Exercise aim ->
Nothing in the records may be changed; reproduce all of them.

Material for this task ->
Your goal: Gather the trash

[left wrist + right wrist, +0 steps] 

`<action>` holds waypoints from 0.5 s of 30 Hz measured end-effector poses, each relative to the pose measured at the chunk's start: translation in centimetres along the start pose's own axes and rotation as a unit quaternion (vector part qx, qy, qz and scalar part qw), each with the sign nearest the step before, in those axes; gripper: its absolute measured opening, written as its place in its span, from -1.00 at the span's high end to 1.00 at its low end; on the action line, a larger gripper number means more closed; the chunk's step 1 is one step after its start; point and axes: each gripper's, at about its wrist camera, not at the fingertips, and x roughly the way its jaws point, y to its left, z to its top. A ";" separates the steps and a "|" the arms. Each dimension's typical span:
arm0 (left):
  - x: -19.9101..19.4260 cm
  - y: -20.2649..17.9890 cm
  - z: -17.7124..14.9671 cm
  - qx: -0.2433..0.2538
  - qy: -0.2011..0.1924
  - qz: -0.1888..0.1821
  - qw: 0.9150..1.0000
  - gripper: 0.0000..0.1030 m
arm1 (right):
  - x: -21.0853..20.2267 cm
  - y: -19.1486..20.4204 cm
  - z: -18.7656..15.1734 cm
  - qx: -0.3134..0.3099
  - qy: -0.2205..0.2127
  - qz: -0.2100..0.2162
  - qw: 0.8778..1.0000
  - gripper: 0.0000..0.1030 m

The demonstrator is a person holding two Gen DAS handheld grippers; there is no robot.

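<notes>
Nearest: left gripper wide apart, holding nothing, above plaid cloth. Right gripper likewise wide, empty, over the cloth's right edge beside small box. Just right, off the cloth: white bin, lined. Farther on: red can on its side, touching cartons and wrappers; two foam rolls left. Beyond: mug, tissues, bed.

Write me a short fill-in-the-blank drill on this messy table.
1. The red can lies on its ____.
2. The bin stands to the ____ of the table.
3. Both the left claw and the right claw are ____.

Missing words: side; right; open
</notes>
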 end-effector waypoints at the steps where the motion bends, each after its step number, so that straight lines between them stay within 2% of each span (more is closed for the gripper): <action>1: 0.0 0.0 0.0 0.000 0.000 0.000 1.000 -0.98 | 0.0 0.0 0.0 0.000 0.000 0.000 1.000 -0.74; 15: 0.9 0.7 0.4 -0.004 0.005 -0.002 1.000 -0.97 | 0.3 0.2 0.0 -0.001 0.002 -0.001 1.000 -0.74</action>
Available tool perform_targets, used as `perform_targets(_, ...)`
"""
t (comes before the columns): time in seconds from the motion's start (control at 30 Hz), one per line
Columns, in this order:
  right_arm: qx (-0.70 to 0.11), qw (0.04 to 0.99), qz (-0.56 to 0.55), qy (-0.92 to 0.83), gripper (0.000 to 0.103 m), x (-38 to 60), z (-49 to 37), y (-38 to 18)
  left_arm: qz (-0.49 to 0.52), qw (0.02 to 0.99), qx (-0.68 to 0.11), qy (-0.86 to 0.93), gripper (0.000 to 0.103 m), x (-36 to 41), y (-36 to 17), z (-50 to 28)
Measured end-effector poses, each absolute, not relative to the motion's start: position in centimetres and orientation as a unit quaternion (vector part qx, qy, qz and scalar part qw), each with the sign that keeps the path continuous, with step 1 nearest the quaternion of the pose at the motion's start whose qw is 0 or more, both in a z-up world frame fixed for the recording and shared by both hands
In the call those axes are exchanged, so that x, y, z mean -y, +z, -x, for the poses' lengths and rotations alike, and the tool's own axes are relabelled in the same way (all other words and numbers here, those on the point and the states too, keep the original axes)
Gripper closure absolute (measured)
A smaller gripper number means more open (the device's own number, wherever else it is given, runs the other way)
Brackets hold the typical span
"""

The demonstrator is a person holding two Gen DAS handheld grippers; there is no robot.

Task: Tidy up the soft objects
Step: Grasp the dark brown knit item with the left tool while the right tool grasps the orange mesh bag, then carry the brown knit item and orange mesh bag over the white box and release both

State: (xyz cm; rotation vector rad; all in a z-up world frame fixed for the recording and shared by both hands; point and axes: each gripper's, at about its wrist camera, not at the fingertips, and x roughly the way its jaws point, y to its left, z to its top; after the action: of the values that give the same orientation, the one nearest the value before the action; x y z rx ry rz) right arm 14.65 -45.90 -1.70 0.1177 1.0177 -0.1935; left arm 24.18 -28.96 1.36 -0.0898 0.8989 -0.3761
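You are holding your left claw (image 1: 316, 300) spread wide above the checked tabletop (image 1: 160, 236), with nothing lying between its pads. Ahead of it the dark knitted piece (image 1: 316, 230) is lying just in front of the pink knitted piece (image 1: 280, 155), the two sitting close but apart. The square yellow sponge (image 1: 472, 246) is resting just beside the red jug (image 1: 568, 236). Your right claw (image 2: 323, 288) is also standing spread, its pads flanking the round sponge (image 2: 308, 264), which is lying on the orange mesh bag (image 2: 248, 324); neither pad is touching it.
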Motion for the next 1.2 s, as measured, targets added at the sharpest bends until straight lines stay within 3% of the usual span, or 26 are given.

Answer box ->
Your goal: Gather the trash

[left wrist + right wrist, +0 steps] 

`<action>` holds waypoints from 0.5 s of 30 Hz measured end-effector poses, each relative to the pose measured at the chunk's start: translation in centimetres along the start pose's own axes and rotation as a unit quaternion (vector part qx, qy, qz and scalar part qw), each with the sign nearest the step before, in those axes; gripper: its absolute measured opening, written as its place in its span, from -1.00 at the span's high end to 1.00 at its low end; on the action line, a larger gripper number means more closed; the chunk's step 1 is one step after its start; point and axes: each gripper's, at about its wrist camera, not at the fingertips, and x roughly the way its jaws point, y to its left, z to its top. A ";" separates the steps and a "|" the arms. Each dimension's typical span:
arm0 (left):
  - x: -19.9101..19.4260 cm
  - y: -20.2649..17.9890 cm
  - z: -17.7124..14.9671 cm
  - qx: -0.2433..0.2538
  - qy: -0.2011..0.1924
  - qz: -0.1888..0.1821
  - qw: 0.9150..1.0000
  - gripper: 0.0000..0.1030 m
arm1 (right):
  - x: -21.0853..20.2267 cm
  - y: -19.1486..20.4204 cm
  - z: -18.7656..15.1734 cm
  - qx: -0.3134..0.3099
  - qy: -0.2205..0.2127
  - qz: -0.2100..0.2162
  - qw: 0.8778..1.0000
  - gripper: 0.0000..0.1030 m

The demonstrator is a person holding two Gen DAS handheld grippers; there is no robot.

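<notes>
Nearest: left gripper wide apart, holding nothing, above plaid cloth. Right gripper likewise wide, empty, over the cloth's right edge beside small box. Just right, off the cloth: white bin, lined. Farther on: red can on its side, touching cartons and wrappers; two foam rolls left. Beyond: mug, tissues, bed.

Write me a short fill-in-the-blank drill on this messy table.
1. The red can lies on its ____.
2. The bin stands to the ____ of the table.
3. Both the left claw and the right claw are ____.

Missing words: side; right; open
</notes>
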 end-effector waypoints at the steps where the motion bends, each after its step number, so that straight lines between them stay within 2% of each span (more is closed for the gripper): <action>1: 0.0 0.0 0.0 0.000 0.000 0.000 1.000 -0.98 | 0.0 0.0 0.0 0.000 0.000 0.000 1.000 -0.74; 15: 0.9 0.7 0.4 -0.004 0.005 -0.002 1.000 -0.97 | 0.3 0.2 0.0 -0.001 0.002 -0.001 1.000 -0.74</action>
Available tool perform_targets, used as `perform_targets(_, ...)`
"""
t (comes before the columns): time in seconds from the motion's start (control at 30 Hz), one per line
Columns, in this order:
  right_arm: qx (-0.70 to 0.11), qw (0.04 to 0.99), qz (-0.56 to 0.55), qy (-0.92 to 0.83), gripper (0.000 to 0.103 m), x (-38 to 60), z (-49 to 37), y (-38 to 18)
  left_arm: qz (-0.49 to 0.52), qw (0.02 to 0.99), qx (-0.68 to 0.11), qy (-0.86 to 0.93), gripper (0.000 to 0.103 m), x (-36 to 41), y (-36 to 17), z (-50 to 28)
Measured end-effector poses, each absolute, not relative to the motion's start: position in centimetres and orientation as a unit quaternion (vector part qx, qy, qz and scalar part qw), each with the sign that keeps the path continuous, with step 1 nearest the quaternion of the pose at the motion's start whose qw is 0 or more, both in a z-up world frame fixed for the recording and shared by both hands
In the call those axes are exchanged, so that x, y, z mean -y, +z, -x, for the poses' lengths and rotations alike, and the tool's own axes are relabelled in the same way (all other words and numbers here, those on the point and the states too, keep the original axes)
Gripper closure absolute (measured)
A smaller gripper number means more open (the device's own number, wherever else it is given, runs the other way)
Brackets hold the typical span
"""

The demonstrator is a person holding two Gen DAS handheld grippers; there is no robot.

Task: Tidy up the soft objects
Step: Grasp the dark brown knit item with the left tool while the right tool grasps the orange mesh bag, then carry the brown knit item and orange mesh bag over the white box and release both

State: (xyz cm; rotation vector rad; all in a z-up world frame fixed for the recording and shared by both hands; point and axes: each gripper's, at about its wrist camera, not at the fingertips, and x roughly the way its jaws point, y to its left, z to its top; after the action: of the values that give the same orientation, the one nearest the value before the action; x y z rx ry rz) right arm 14.65 -45.90 -1.70 0.1177 1.0177 -0.1935; left arm 24.18 -28.96 1.36 -0.0898 0.8989 -0.3761
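You are holding your left claw (image 1: 316, 300) spread wide above the checked tabletop (image 1: 160, 236), with nothing lying between its pads. Ahead of it the dark knitted piece (image 1: 316, 230) is lying just in front of the pink knitted piece (image 1: 280, 155), the two sitting close but apart. The square yellow sponge (image 1: 472, 246) is resting just beside the red jug (image 1: 568, 236). Your right claw (image 2: 323, 288) is also standing spread, its pads flanking the round sponge (image 2: 308, 264), which is lying on the orange mesh bag (image 2: 248, 324); neither pad is touching it.
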Motion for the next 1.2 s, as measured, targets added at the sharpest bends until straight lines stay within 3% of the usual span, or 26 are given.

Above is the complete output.